◆ **YOUR GOAL**: Tell how many lines in the data contain the string "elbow", using a single number as the whole reply.

---------- DATA ----------

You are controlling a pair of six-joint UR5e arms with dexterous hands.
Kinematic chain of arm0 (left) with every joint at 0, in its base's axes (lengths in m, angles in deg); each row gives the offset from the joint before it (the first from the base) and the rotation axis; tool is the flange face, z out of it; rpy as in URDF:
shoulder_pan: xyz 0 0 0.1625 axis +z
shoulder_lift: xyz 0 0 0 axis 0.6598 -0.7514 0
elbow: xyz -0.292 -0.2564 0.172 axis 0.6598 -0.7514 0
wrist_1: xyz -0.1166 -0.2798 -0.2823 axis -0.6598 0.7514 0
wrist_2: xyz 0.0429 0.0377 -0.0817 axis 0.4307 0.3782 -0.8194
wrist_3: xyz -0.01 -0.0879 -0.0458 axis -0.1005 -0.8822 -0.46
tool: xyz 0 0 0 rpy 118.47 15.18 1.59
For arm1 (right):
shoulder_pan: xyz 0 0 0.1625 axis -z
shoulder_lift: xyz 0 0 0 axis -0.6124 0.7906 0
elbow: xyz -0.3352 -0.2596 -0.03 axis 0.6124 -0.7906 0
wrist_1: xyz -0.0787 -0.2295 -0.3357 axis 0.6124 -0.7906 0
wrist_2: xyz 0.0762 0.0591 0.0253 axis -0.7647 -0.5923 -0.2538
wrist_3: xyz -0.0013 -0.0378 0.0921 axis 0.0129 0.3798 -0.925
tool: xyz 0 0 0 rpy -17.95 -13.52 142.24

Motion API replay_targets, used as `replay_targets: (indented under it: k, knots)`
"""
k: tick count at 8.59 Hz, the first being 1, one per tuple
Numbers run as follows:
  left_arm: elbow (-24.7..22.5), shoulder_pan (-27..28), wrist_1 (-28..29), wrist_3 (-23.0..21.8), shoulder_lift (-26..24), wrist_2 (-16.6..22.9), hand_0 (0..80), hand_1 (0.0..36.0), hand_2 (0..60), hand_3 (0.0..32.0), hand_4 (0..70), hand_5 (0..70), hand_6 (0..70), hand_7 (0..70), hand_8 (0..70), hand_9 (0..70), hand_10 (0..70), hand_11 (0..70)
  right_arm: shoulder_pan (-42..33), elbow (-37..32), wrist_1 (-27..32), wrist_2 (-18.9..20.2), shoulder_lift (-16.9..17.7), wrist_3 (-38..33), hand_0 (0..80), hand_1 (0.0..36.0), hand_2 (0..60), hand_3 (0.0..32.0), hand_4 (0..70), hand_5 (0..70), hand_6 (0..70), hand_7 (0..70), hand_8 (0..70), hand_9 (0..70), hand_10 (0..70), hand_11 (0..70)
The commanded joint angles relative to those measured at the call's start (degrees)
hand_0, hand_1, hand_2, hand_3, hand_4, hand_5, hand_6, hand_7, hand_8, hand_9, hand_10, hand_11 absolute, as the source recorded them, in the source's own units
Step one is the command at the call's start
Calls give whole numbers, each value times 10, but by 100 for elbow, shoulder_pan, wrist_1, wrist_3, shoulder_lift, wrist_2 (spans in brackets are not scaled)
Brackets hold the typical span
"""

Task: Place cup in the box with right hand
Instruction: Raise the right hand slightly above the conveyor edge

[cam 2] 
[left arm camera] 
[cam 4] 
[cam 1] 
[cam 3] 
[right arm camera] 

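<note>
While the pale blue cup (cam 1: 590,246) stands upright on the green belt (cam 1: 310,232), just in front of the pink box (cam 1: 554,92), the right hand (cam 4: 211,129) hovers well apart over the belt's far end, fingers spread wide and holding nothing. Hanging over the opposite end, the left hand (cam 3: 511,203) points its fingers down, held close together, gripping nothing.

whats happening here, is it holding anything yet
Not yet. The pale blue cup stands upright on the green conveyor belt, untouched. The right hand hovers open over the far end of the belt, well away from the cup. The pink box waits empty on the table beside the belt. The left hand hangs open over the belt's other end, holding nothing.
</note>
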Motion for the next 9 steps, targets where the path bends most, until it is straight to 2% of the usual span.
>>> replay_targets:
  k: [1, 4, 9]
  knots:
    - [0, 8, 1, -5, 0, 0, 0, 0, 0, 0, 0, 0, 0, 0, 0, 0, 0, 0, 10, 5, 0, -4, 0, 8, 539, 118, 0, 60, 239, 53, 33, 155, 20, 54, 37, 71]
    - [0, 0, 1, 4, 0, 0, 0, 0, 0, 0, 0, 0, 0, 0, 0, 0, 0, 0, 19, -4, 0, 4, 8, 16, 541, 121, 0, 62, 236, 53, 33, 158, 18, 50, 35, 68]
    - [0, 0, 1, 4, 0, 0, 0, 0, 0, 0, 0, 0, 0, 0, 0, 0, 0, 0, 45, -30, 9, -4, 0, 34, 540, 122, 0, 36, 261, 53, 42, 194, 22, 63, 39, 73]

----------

◆ **EXERCISE RESPONSE**: 5